M. de Camors, par un terrible effort de volonté, avait repris possession de son calme.

—Pardon, madame, dit-il en souriant à son tour, mais je voudrais au moins sauver l'honneur… Que me demandez-vous? Le savez-vous bien? Y avez-vous bien réfléchi? Pouvons-nous l'un et l'autre, sans grave imprudence, contracter à si long terme un engagement d'une nature aussi délicate?

—Je ne vous demande aucun engagement, reprit-elle; je sens que cela serait déraisonnable. Je m'engage seule, autant que je le puis faire sans compromettre la destinée de ma fille. Je l'élèverai pour vous, je vous la destinerai dans le secret de mon cœur; c'est avec ce sentiment que je penserai à vous dans l'avenir.
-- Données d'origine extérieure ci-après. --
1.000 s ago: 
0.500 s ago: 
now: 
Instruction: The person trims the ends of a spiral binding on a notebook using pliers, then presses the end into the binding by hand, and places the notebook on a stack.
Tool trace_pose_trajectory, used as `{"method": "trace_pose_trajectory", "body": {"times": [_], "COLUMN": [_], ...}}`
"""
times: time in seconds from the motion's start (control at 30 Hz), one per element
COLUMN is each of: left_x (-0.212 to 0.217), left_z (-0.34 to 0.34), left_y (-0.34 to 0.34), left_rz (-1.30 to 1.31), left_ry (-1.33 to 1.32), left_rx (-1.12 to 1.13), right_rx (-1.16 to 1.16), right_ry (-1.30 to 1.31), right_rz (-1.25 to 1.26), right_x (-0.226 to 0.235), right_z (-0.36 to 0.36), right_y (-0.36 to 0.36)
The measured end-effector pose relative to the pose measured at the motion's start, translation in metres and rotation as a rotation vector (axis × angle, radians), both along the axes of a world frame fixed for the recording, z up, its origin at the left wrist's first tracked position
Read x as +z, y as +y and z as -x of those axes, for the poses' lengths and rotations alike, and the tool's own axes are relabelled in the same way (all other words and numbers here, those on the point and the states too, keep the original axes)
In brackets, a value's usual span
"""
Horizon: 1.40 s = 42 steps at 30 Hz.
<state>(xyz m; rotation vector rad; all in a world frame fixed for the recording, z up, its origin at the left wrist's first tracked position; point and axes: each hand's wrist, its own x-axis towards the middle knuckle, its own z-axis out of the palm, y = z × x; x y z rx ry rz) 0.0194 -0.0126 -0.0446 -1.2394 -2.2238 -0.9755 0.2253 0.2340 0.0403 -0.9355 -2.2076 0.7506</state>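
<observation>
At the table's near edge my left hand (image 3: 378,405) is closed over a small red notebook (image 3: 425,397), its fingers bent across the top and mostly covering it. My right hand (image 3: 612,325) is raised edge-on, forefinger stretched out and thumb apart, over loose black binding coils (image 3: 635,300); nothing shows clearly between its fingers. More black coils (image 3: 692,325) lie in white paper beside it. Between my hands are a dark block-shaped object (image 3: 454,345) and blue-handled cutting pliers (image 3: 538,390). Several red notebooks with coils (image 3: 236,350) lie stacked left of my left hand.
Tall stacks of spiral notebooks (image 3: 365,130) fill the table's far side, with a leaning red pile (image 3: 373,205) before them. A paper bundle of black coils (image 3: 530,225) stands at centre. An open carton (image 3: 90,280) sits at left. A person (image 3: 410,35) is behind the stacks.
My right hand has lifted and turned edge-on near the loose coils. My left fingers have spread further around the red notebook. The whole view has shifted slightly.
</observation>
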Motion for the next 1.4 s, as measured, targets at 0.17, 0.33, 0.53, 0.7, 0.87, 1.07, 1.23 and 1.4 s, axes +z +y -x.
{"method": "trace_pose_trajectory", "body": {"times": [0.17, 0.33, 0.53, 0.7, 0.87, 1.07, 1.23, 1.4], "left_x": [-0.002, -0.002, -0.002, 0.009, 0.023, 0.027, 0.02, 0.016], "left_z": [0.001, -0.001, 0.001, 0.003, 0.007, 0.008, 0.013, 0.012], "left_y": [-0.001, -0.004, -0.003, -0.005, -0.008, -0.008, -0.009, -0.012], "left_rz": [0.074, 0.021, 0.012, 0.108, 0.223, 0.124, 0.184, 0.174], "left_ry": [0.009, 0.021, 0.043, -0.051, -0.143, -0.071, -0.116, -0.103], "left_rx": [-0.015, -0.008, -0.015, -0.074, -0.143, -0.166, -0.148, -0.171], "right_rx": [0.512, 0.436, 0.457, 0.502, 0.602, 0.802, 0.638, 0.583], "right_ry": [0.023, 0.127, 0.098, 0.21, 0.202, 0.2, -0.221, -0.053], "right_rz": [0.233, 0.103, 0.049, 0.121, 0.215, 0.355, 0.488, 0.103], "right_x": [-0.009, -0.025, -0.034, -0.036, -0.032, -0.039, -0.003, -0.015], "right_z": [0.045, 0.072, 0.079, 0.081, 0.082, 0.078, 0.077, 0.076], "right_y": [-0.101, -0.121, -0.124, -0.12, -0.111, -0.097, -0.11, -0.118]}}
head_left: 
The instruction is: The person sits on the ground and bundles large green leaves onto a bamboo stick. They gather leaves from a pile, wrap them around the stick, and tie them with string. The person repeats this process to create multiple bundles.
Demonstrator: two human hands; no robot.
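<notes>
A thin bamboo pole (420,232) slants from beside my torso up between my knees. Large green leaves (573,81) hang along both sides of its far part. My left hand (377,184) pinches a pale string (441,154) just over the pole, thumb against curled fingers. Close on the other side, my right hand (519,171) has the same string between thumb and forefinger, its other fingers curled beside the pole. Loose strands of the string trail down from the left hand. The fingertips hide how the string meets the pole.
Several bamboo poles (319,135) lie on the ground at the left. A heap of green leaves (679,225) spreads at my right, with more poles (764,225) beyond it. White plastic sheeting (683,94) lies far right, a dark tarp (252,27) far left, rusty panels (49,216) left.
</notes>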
Permettez-le-moi, acceptez-le en honnête homme, et restez libre… C'est une folie peut-être; mais je n'y hasarde que mon repos, et j'en subirai volontiers toutes les chances, parce que j'en aurai toutes les joies… J'ai, d'ailleurs, là-dessus mille pensées que je ne puis trop vous dire… que j'ai dites à Dieu cette nuit… Je crois, je suis convaincue que ma fille, quand j'en aurai fait tout ce que je sais que j'en puis faire, sera une excellente femme pour vous, qu'elle vous fera beaucoup de bien… et beaucoup d'honneur… et elle-même, je l'espère, me remerciera un jour de tout son cœur… car je prévois déjà ce qu'elle vaudra… et ce qu'elle aimera… Vous ne pouvez la connaître… vous ne pouvez pas même la soupçonner encore… mais, moi, je la connais bien… il y a déjà une femme dans cette enfant… et une femme charmante… plus charmante que sa mère, monsieur, je vous assure…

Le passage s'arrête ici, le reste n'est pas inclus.